• **Exercise goal**: The entries are to be output in full, word for word.

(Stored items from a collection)
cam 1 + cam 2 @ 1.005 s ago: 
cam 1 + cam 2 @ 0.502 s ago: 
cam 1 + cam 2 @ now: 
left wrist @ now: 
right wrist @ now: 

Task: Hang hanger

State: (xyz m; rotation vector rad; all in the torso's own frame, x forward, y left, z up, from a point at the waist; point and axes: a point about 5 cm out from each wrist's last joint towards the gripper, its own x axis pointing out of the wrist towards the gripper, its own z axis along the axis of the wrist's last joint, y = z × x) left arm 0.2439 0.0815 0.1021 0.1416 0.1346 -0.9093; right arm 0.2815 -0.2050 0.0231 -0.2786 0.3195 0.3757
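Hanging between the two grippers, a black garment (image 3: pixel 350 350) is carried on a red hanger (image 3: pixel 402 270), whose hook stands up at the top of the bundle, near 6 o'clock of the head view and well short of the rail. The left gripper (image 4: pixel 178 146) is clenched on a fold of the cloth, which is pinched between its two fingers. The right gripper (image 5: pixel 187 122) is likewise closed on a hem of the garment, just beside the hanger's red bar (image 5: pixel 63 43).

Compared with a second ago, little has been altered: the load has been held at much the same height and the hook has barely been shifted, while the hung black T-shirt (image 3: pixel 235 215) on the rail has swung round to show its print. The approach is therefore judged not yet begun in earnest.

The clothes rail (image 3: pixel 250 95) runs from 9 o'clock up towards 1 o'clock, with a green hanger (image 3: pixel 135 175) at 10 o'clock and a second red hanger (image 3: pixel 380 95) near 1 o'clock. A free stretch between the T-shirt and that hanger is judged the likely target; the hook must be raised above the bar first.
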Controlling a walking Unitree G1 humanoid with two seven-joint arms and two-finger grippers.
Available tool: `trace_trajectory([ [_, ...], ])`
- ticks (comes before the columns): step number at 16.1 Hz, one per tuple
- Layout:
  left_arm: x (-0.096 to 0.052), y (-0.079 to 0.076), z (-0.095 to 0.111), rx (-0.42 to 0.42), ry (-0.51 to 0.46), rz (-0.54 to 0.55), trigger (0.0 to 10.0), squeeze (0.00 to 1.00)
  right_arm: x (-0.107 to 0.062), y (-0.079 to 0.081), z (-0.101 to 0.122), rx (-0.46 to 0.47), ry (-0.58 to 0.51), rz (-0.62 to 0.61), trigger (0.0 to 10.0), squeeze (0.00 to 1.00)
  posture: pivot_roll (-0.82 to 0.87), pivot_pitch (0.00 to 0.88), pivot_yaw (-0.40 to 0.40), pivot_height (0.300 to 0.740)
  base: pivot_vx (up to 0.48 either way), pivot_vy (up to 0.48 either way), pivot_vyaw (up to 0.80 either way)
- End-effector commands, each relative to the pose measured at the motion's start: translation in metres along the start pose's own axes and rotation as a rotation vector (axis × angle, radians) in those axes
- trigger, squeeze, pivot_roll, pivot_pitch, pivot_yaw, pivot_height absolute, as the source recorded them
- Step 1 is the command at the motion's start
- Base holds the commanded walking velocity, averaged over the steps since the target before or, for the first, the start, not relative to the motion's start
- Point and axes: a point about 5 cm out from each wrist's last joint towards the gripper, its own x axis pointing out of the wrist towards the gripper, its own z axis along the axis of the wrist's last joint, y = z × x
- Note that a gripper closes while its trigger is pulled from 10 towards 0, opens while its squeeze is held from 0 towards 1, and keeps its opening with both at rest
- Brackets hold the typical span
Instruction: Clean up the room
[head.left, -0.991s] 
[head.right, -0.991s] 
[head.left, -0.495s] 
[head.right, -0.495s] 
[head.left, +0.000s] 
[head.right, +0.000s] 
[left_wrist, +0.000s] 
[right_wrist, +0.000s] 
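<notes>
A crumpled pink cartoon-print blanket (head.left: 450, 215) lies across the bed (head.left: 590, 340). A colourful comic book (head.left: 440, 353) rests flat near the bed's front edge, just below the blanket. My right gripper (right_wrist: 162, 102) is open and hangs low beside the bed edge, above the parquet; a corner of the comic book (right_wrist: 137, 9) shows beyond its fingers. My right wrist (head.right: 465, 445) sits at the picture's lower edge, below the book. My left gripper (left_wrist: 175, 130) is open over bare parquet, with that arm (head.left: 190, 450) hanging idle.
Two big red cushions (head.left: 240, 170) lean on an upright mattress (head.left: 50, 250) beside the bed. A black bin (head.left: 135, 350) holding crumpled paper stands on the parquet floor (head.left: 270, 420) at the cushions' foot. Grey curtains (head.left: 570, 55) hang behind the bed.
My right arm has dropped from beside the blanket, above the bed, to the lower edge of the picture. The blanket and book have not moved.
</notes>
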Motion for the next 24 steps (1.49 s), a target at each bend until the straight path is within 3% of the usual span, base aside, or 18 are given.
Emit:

• **Answer box**:
cam 1 + cam 2 @ 1.005 s ago: 
cam 1 + cam 2 @ 0.502 s ago: 
cam 1 + cam 2 @ now: 
left wrist @ now: 
right wrist @ now: 

Task: Hang hanger

State: (xyz m; rotation vector rad; all in the torso's own frame, x forward, y left, z up, from a point at the waist; point and axes: a point about 5 cm out from each wrist's last joint towards the gripper, its own x axis pointing out of the wrist towards the gripper, its own z axis along the axis of the wrist's last joint, y = z × x) left arm 0.2439 0.0815 0.1021 0.1416 0.1346 -0.9093; right arm 0.2815 -0.2050 0.0231 -0.2786 0.3195 0.3757
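Hanging between the two grippers, a black garment (image 3: pixel 350 350) is carried on a red hanger (image 3: pixel 402 270), whose hook stands up at the top of the bundle, near 6 o'clock of the head view and well short of the rail. The left gripper (image 4: pixel 178 146) is clenched on a fold of the cloth, which is pinched between its two fingers. The right gripper (image 5: pixel 187 122) is likewise closed on a hem of the garment, just beside the hanger's red bar (image 5: pixel 63 43).

Compared with a second ago, little has been altered: the load has been held at much the same height and the hook has barely been shifted, while the hung black T-shirt (image 3: pixel 235 215) on the rail has swung round to show its print. The approach is therefore judged not yet begun in earnest.

The clothes rail (image 3: pixel 250 95) runs from 9 o'clock up towards 1 o'clock, with a green hanger (image 3: pixel 135 175) at 10 o'clock and a second red hanger (image 3: pixel 380 95) near 1 o'clock. A free stretch between the T-shirt and that hanger is judged the likely target; the hook must be raised above the bar first.
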Controlling a walking Unitree G1 humanoid with two seven-joint arms and two-finger grippers.
Available tool: `trace_trajectory([ [_, ...], ])`
- ticks (comes before the columns): step number at 16.1 Hz, one per tuple
- Layout:
  left_arm: x (-0.096 to 0.052), y (-0.079 to 0.076), z (-0.095 to 0.111), rx (-0.42 to 0.42), ry (-0.51 to 0.46), rz (-0.54 to 0.55), trigger (0.0 to 10.0), squeeze (0.00 to 1.00)
  right_arm: x (-0.107 to 0.062), y (-0.079 to 0.081), z (-0.101 to 0.122), rx (-0.46 to 0.47), ry (-0.58 to 0.51), rz (-0.62 to 0.61), trigger (0.0 to 10.0), squeeze (0.00 to 1.00)
  posture: pivot_roll (-0.82 to 0.87), pivot_pitch (0.00 to 0.88), pivot_yaw (-0.40 to 0.40), pivot_height (0.300 to 0.740)
  base: pivot_vx (up to 0.48 either way), pivot_vy (up to 0.48 either way), pivot_vyaw (up to 0.80 either way)
- End-effector commands, each relative to the pose measured at the motion's start: translation in metres along the start pose's own axes and rotation as a rotation vector (axis × angle, radians) in those axes
- trigger, squeeze, pivot_roll, pivot_pitch, pivot_yaw, pivot_height absolute, as the source recorded them
- Step 1 is the command at the motion's start
- Base holds the commanded walking velocity, averaged over the steps since the target before or, for the first, the start, not relative to the motion's start
- Point and axes: a point about 5 cm out from each wrist's last joint towards the gripper, its own x axis pointing out of the wrist towards the gripper, its own z axis along the axis of the wrist's last joint, y = z × x
- Note that a gripper closes while its trigger is pulled from 10 towards 0, opens while its squeeze is held from 0 towards 1, and keeps its opening with both at rest
- Brackets hold the typical span
Instruction: Clean up the room
[head.left, -0.991s] 
[head.right, -0.991s] 
[head.left, -0.495s] 
[head.right, -0.495s] 
[head.left, +0.000s] 
[head.right, +0.000s] 
[left_wrist, +0.000s] 
[right_wrist, +0.000s] 
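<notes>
A crumpled pink cartoon-print blanket (head.left: 450, 215) lies across the bed (head.left: 590, 340). A colourful comic book (head.left: 440, 353) rests flat near the bed's front edge, just below the blanket. My right gripper (right_wrist: 162, 102) is open and hangs low beside the bed edge, above the parquet; a corner of the comic book (right_wrist: 137, 9) shows beyond its fingers. My right wrist (head.right: 465, 445) sits at the picture's lower edge, below the book. My left gripper (left_wrist: 175, 130) is open over bare parquet, with that arm (head.left: 190, 450) hanging idle.
Two big red cushions (head.left: 240, 170) lean on an upright mattress (head.left: 50, 250) beside the bed. A black bin (head.left: 135, 350) holding crumpled paper stands on the parquet floor (head.left: 270, 420) at the cushions' foot. Grey curtains (head.left: 570, 55) hang behind the bed.
My right arm has dropped from beside the blanket, above the bed, to the lower edge of the picture. The blanket and book have not moved.
</notes>
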Motion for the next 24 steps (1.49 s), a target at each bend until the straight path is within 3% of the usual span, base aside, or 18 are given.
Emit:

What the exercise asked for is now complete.